## Can LlamaCon Rekindle Developer Love for Meta’s AI?
Meta is hosting its inaugural LlamaCon today, April 29th, 2025, at its Menlo Park headquarters. The goal? To woo AI developers to build applications leveraging Meta’s open-source Llama AI models. While this pitch would have been an easy sell a year ago, Meta now faces an uphill battle to regain its standing in the rapidly evolving AI landscape.
The company has struggled to maintain pace with both “open” AI labs like DeepSeek and commercial giants like OpenAI. LlamaCon is thus arriving at a critical juncture, representing Meta’s attempt to reignite developer interest and expand its Llama ecosystem. The core issue is straightforward: Meta needs to deliver superior open models. However, achieving this is proving to be more complex than it seems.
Meta’s earlier launch of Llama 4 disappointed developers. Benchmark scores fell short of models like DeepSeek’s R1 and V3, a far cry from when the Llama family was at the forefront of AI innovation. Last summer, the Llama 3.1 405B model was hailed by Mark Zuckerberg as a major victory. Meta even went so far as to call it the “most capable openly available foundation model,” rivaling the performance of OpenAI’s GPT-4o. These models solidified Meta’s reputation as a leader, particularly due to their cutting-edge performance and the freedom they offered developers to host models on their own infrastructure.

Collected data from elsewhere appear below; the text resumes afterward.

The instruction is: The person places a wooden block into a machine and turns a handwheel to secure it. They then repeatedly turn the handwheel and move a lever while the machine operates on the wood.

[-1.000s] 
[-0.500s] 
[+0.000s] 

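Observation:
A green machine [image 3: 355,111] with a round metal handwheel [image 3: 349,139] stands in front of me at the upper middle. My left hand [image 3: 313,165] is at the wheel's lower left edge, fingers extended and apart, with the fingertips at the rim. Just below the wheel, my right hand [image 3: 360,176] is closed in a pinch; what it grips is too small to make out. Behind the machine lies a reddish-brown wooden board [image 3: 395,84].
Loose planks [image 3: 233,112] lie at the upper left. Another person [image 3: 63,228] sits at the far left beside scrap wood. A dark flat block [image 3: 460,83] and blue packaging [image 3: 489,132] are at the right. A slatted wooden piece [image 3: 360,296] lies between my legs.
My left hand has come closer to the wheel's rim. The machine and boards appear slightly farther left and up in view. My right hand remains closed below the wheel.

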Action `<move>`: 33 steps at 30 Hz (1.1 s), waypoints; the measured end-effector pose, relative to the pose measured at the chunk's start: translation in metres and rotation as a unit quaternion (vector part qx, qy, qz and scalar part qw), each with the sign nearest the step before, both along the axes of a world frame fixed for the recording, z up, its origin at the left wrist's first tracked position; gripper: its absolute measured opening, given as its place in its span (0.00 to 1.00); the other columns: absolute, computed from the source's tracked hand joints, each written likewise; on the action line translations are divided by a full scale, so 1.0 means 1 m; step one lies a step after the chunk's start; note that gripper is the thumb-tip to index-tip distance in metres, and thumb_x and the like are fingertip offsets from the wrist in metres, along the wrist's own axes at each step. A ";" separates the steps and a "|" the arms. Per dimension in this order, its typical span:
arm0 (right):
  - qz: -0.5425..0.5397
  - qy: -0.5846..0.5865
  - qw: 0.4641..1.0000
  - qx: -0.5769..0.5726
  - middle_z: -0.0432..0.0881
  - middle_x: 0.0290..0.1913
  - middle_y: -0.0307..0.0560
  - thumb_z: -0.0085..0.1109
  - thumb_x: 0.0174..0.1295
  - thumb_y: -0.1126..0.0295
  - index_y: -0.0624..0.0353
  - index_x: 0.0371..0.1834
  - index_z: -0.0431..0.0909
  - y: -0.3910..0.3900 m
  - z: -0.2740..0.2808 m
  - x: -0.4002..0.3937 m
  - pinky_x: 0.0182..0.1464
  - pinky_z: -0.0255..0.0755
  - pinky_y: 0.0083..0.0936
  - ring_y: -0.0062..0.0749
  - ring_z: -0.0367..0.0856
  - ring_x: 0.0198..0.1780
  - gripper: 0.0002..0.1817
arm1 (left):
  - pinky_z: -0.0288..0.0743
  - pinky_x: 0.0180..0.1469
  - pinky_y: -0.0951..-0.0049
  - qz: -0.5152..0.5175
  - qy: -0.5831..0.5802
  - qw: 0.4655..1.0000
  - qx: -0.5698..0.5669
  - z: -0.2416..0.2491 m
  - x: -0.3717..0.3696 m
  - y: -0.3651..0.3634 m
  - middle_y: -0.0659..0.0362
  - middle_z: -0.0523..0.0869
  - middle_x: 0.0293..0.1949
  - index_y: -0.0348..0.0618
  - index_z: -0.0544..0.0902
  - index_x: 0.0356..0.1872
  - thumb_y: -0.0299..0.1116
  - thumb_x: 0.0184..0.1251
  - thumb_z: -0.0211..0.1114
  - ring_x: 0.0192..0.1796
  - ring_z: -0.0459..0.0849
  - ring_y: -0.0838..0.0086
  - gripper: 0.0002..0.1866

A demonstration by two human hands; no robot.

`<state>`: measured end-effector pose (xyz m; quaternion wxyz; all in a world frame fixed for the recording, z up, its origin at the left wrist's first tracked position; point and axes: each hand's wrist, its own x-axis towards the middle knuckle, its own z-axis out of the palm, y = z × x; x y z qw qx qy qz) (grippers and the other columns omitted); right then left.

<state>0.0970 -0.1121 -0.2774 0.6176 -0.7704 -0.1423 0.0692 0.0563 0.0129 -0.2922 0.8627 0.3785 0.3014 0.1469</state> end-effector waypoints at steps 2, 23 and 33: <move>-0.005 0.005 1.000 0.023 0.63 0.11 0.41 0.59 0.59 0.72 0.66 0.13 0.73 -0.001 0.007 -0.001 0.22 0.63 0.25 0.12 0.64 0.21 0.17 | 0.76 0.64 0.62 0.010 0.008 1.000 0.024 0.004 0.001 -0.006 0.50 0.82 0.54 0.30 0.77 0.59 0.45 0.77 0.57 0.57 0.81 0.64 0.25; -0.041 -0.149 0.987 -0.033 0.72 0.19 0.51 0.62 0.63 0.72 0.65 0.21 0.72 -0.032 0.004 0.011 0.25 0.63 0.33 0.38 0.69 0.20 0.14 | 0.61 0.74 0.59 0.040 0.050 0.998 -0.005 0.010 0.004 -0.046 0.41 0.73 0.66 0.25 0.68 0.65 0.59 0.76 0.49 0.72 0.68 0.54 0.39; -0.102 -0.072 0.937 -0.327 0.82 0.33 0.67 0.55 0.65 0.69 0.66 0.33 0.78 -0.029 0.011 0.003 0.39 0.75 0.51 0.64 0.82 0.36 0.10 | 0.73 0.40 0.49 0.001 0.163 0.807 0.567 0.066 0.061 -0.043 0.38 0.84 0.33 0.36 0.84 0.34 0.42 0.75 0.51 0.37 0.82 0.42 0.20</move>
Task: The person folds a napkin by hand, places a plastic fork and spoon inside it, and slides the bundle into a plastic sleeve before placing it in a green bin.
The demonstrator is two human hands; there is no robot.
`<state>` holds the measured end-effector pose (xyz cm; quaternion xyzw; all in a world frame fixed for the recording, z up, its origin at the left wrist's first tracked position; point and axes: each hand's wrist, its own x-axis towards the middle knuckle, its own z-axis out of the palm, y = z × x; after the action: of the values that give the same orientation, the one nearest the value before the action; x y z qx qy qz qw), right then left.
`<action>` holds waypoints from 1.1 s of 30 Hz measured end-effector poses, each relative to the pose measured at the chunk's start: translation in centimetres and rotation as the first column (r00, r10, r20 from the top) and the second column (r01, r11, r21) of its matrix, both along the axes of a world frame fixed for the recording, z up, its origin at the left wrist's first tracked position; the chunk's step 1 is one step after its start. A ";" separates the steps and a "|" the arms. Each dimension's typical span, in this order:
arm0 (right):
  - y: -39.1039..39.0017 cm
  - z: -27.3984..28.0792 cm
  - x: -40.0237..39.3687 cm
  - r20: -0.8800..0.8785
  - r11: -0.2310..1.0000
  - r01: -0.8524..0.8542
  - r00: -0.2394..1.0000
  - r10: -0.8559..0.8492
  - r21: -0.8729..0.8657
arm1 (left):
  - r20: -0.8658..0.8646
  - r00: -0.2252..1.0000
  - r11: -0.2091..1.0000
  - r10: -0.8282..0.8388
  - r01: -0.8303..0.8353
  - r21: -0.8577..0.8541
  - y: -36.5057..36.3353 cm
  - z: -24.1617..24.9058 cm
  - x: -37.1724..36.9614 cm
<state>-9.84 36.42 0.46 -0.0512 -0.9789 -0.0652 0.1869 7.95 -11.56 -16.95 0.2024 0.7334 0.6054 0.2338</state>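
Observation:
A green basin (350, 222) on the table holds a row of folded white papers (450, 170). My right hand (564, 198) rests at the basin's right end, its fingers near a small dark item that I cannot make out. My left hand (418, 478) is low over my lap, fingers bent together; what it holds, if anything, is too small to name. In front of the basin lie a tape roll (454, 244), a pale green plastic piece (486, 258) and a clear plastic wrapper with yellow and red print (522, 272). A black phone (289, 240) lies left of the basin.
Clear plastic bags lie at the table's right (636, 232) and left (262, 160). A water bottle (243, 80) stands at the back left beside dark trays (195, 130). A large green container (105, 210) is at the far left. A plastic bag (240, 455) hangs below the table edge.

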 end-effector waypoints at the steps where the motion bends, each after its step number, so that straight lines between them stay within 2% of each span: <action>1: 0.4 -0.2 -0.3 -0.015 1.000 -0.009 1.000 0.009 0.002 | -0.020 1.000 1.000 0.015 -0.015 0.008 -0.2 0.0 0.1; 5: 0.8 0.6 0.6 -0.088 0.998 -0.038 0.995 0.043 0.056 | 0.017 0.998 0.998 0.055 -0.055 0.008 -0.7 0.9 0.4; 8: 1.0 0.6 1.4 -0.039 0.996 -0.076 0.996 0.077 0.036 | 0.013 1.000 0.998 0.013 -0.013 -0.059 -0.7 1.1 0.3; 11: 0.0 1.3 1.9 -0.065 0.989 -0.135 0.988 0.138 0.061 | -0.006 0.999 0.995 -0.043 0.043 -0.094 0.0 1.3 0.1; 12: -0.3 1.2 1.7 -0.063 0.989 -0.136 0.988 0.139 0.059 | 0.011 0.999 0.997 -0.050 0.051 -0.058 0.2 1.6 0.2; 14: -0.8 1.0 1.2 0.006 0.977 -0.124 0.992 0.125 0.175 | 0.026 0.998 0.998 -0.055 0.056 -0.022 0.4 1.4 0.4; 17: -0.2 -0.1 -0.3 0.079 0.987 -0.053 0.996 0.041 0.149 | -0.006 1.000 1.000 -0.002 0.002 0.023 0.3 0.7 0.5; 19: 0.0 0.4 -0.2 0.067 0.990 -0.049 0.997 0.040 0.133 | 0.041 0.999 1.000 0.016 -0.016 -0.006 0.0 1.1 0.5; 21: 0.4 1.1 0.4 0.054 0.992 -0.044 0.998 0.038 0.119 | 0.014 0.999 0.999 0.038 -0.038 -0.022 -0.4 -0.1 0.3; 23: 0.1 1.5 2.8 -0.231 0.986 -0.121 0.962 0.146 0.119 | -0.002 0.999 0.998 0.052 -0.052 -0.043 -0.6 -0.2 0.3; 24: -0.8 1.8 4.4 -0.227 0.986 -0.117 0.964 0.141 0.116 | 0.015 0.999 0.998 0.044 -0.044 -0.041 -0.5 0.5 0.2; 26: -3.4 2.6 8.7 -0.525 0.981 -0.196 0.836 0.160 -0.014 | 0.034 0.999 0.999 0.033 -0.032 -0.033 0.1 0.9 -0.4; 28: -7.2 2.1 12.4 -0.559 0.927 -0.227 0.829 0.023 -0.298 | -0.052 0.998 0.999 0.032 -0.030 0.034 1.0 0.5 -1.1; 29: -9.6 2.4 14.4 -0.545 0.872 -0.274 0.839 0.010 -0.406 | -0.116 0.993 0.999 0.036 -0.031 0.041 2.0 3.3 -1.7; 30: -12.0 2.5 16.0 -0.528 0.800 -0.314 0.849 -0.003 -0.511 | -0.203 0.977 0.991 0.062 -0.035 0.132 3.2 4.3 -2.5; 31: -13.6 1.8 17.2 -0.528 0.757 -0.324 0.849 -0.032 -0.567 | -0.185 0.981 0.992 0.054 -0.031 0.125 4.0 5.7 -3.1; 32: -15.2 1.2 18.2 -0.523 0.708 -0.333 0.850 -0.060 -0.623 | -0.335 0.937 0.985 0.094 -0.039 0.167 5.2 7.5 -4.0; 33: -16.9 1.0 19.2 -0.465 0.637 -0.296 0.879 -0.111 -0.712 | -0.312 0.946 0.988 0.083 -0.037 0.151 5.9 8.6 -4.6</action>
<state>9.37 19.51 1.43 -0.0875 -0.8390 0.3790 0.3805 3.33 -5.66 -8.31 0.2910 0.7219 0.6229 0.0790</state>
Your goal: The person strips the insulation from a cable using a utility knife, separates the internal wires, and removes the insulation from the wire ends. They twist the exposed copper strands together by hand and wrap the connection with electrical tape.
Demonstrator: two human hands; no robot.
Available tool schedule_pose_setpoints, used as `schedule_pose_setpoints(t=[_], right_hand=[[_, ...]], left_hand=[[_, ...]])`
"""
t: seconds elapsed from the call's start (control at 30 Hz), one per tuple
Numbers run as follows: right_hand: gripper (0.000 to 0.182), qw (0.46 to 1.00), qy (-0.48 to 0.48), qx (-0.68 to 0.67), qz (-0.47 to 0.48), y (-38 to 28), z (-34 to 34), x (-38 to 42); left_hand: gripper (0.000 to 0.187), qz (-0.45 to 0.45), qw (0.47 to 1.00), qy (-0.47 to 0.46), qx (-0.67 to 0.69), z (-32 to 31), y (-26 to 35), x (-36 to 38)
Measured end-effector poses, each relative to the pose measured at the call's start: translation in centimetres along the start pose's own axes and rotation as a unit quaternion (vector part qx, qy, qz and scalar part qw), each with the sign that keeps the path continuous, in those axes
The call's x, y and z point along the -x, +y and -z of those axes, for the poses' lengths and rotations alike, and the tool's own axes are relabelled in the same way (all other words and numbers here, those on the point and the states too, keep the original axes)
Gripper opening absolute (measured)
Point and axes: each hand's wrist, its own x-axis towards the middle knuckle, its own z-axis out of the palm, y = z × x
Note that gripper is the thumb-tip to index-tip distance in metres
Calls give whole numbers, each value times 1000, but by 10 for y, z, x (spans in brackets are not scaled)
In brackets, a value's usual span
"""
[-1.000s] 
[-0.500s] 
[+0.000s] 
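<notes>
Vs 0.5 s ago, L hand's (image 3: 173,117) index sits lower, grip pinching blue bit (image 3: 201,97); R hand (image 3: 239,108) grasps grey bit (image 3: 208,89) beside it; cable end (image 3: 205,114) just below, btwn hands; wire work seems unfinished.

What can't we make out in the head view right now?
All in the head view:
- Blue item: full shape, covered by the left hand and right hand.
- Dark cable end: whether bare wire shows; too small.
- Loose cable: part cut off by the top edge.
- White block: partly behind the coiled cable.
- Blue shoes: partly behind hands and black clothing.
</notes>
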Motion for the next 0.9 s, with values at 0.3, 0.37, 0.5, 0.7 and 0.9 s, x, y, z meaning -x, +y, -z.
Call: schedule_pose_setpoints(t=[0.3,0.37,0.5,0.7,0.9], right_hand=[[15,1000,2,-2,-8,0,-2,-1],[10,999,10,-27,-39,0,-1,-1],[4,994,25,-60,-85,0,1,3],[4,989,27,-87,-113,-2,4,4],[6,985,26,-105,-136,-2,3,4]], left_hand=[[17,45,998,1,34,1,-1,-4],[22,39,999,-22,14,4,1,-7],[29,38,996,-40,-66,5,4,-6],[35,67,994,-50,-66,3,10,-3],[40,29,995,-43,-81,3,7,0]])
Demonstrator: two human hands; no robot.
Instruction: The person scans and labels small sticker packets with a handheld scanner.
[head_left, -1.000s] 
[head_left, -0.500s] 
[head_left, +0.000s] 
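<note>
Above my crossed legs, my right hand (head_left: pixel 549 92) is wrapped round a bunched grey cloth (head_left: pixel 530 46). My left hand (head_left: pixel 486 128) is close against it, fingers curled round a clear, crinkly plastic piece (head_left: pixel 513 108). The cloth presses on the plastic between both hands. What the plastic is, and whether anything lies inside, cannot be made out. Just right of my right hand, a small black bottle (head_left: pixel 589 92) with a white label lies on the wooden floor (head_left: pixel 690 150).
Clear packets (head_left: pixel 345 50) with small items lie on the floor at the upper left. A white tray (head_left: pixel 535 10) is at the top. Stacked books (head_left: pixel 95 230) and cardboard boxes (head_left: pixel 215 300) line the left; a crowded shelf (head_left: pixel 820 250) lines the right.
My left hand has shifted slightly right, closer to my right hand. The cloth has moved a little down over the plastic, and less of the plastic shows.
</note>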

However, Hugging Face’s head of product and growth, Jeff Boudier, notes that today, the older Llama 3.3 model sees more downloads than Llama 4, highlighting a significant shift in developer preferences. The reception of Llama 4 has been controversial, marked by accusations of benchmark manipulation.
A version of Llama 4, dubbed “Maverick,” was optimized for “conversationality” to achieve a top ranking on the crowdsourced LM Arena benchmark. However, the generally released version of Maverick performed significantly worse. LM Arena co-founder Ion Stoica expressed concern that this discrepancy harmed the developer community’s trust in Meta, emphasizing the need for transparency and better models to restore confidence.
Furthermore, the absence of a reasoning model within the Llama 4 family was a glaring omission. As AI reasoning models have demonstrated superior performance on specific benchmarks, their absence suggests that Meta might have rushed the launch. Ai2 researcher Nathan Lambert highlights the increasing pressure on Meta due to rival open models rapidly approaching the frontier, and now come in varied shapes and sizes. He pointed to Alibaba’s recent release of the Qwen 3 family of hybrid AI reasoning models, which purportedly outperformed some of OpenAI and Google’s best coding models on the Codeforces benchmark.
NYU AI researcher Ravid Shwartz-Ziv believes that Meta needs to take greater risks, like employing new techniques, to deliver superior models. Whether Meta is currently positioned to do so is uncertain. Earlier reports suggested that Meta’s AI research lab is struggling, and the recent departure of its VP of AI Research, Joelle Pineau, further complicates matters.
LlamaCon is Meta’s opportunity to showcase its latest advancements and demonstrate its ability to surpass upcoming releases from competitors like OpenAI, Google, and xAI. Failure to impress could result in Meta falling further behind in this highly competitive AI landscape. The pressure is on for Meta to prove that it can still deliver on its promise of cutting-edge, open-source AI.